Dataset items:
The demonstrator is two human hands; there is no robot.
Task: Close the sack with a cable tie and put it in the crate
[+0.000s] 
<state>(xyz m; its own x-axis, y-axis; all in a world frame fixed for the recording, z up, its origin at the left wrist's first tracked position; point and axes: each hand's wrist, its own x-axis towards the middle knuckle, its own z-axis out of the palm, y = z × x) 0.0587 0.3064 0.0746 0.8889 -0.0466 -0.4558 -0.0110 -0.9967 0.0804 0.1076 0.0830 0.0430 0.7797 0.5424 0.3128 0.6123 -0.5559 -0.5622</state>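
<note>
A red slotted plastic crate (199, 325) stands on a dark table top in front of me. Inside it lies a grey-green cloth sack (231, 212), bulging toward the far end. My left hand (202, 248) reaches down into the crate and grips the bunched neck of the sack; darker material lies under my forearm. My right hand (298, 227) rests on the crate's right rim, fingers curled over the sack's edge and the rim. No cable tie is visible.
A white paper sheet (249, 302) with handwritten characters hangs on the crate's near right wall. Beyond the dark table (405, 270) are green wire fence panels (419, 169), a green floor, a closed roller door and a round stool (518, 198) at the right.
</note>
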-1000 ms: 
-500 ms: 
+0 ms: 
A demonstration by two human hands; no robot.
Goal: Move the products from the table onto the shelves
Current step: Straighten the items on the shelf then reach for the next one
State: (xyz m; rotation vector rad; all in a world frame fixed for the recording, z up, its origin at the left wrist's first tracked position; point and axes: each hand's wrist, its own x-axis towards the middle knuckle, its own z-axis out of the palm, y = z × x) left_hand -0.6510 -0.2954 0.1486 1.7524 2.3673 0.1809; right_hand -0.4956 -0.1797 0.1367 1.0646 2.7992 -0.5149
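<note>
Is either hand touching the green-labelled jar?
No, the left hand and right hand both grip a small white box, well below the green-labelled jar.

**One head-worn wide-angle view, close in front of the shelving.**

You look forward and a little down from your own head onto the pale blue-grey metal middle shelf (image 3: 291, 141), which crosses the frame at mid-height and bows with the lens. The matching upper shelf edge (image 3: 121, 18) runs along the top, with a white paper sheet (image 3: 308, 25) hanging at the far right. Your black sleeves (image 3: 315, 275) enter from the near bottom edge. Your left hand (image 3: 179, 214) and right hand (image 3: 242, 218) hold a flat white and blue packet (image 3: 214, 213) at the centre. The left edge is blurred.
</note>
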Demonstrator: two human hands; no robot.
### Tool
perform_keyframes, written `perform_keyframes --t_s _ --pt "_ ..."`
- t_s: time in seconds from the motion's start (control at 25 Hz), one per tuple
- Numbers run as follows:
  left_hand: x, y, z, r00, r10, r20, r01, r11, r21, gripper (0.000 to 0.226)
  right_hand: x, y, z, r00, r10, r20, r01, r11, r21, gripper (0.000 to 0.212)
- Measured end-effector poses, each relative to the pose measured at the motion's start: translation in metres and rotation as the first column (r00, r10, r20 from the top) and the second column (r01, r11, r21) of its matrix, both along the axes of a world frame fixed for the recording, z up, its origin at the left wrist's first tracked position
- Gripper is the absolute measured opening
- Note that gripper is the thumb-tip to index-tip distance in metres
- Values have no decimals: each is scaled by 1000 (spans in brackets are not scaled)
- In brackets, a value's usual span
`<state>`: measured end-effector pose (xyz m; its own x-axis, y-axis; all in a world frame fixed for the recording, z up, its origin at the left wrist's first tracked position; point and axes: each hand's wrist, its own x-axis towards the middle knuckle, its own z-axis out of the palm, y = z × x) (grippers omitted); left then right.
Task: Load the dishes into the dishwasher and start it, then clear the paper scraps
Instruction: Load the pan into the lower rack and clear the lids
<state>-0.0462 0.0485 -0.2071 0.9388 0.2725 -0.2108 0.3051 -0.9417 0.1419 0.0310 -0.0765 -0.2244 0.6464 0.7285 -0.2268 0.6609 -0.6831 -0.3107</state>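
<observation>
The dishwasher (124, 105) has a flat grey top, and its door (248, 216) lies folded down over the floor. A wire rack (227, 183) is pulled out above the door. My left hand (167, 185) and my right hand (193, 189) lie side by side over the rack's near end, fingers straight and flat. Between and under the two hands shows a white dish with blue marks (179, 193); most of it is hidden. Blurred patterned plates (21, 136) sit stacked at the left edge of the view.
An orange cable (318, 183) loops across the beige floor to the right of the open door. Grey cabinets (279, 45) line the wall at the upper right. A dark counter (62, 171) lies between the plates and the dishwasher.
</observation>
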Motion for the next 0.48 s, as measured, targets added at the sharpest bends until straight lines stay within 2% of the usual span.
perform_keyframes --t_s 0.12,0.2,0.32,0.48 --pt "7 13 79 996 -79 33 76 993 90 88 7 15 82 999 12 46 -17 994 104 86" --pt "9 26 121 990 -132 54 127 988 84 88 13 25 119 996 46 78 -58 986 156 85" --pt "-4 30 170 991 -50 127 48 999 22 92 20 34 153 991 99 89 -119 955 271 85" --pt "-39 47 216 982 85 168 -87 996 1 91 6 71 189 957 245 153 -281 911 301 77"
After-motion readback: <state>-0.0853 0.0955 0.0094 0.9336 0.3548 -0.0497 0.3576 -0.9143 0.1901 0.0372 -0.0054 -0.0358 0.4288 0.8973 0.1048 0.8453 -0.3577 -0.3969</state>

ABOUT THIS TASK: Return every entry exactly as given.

ANSWER TO THE PROBLEM:
The demonstrator is two human hands; there is no robot.
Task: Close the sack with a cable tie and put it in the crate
[+0.000s] 
<state>(xyz m; its own x-axis, y-axis; all in a world frame fixed for the recording, z up, its origin at the left wrist's first tracked position; point and axes: each hand's wrist, its own x-axis towards the middle knuckle, its own z-axis out of the palm, y = z × x) 0.0587 0.3064 0.0746 0.8889 -0.0466 -0.4558 -0.0110 -0.9967 0.0804 0.1076 0.0830 0.0430 0.7797 0.5424 0.3128 0.6123 -0.5559 -0.5622</state>
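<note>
A red slotted plastic crate (199, 325) stands on a dark table top in front of me. Inside it lies a grey-green cloth sack (231, 212), bulging toward the far end. My left hand (202, 248) reaches down into the crate and grips the bunched neck of the sack; darker material lies under my forearm. My right hand (298, 227) rests on the crate's right rim, fingers curled over the sack's edge and the rim. No cable tie is visible.
A white paper sheet (249, 302) with handwritten characters hangs on the crate's near right wall. Beyond the dark table (405, 270) are green wire fence panels (419, 169), a green floor, a closed roller door and a round stool (518, 198) at the right.
</note>
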-1000 ms: 
-500 ms: 
+0 ms: 
A demonstration by two human hands; no robot.
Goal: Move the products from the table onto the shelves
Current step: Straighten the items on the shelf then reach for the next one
State: (xyz m; rotation vector rad; all in a world frame fixed for the recording, z up, its origin at the left wrist's first tracked position; point and axes: each hand's wrist, its own x-axis towards the middle knuckle, its own z-axis out of the palm, y = z × x) left_hand -0.6510 -0.2954 0.1486 1.7524 2.3673 0.1809; right_hand -0.4956 -0.1797 0.1367 1.0646 2.7992 -0.5149
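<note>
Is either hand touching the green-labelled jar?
No, the left hand and right hand both grip a small white box, well below the green-labelled jar.

**One head-worn wide-angle view, close in front of the shelving.**

You look forward and a little down from your own head onto the pale blue-grey metal middle shelf (image 3: 291, 141), which crosses the frame at mid-height and bows with the lens. The matching upper shelf edge (image 3: 121, 18) runs along the top, with a white paper sheet (image 3: 308, 25) hanging at the far right. Your black sleeves (image 3: 315, 275) enter from the near bottom edge. Your left hand (image 3: 179, 214) and right hand (image 3: 242, 218) hold a flat white and blue packet (image 3: 214, 213) at the centre. The left edge is blurred.
</note>
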Demonstrator: two human hands; no robot.
### Tool
perform_keyframes, written `perform_keyframes --t_s _ --pt "_ ..."`
- t_s: time in seconds from the motion's start (control at 25 Hz), one per tuple
- Numbers run as follows:
  left_hand: x, y, z, r00, r10, r20, r01, r11, r21, gripper (0.000 to 0.226)
  right_hand: x, y, z, r00, r10, r20, r01, r11, r21, gripper (0.000 to 0.212)
- Measured end-effector poses, each relative to the pose measured at the motion's start: translation in metres and rotation as the first column (r00, r10, r20 from the top) and the second column (r01, r11, r21) of its matrix, both along the axes of a world frame fixed for the recording, z up, its origin at the left wrist's first tracked position
- Gripper is the absolute measured opening
- Note that gripper is the thumb-tip to index-tip distance in metres
- Values have no decimals: each is scaled by 1000 (spans in brackets are not scaled)
- In brackets, a value's usual span
`<state>`: measured end-effector pose (xyz m; its own x-axis, y-axis; all in a world frame fixed for the recording, z up, its origin at the left wrist's first tracked position; point and axes: each hand's wrist, its own x-axis towards the middle knuckle, its own z-axis out of the palm, y = z × x) (grippers omitted); left then right.
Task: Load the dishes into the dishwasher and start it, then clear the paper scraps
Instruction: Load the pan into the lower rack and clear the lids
<state>-0.0462 0.0485 -0.2071 0.9388 0.2725 -0.2108 0.3051 -0.9417 0.1419 0.0310 -0.0765 -0.2244 0.6464 0.7285 -0.2268 0.6609 -0.6831 -0.3107</state>
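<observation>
The dishwasher (124, 105) has a flat grey top, and its door (248, 216) lies folded down over the floor. A wire rack (227, 183) is pulled out above the door. My left hand (167, 185) and my right hand (193, 189) lie side by side over the rack's near end, fingers straight and flat. Between and under the two hands shows a white dish with blue marks (179, 193); most of it is hidden. Blurred patterned plates (21, 136) sit stacked at the left edge of the view.
An orange cable (318, 183) loops across the beige floor to the right of the open door. Grey cabinets (279, 45) line the wall at the upper right. A dark counter (62, 171) lies between the plates and the dishwasher.
</observation>
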Motion for the next 0.48 s, as measured, targets added at the sharpest bends until straight lines stay within 2% of the usual span.
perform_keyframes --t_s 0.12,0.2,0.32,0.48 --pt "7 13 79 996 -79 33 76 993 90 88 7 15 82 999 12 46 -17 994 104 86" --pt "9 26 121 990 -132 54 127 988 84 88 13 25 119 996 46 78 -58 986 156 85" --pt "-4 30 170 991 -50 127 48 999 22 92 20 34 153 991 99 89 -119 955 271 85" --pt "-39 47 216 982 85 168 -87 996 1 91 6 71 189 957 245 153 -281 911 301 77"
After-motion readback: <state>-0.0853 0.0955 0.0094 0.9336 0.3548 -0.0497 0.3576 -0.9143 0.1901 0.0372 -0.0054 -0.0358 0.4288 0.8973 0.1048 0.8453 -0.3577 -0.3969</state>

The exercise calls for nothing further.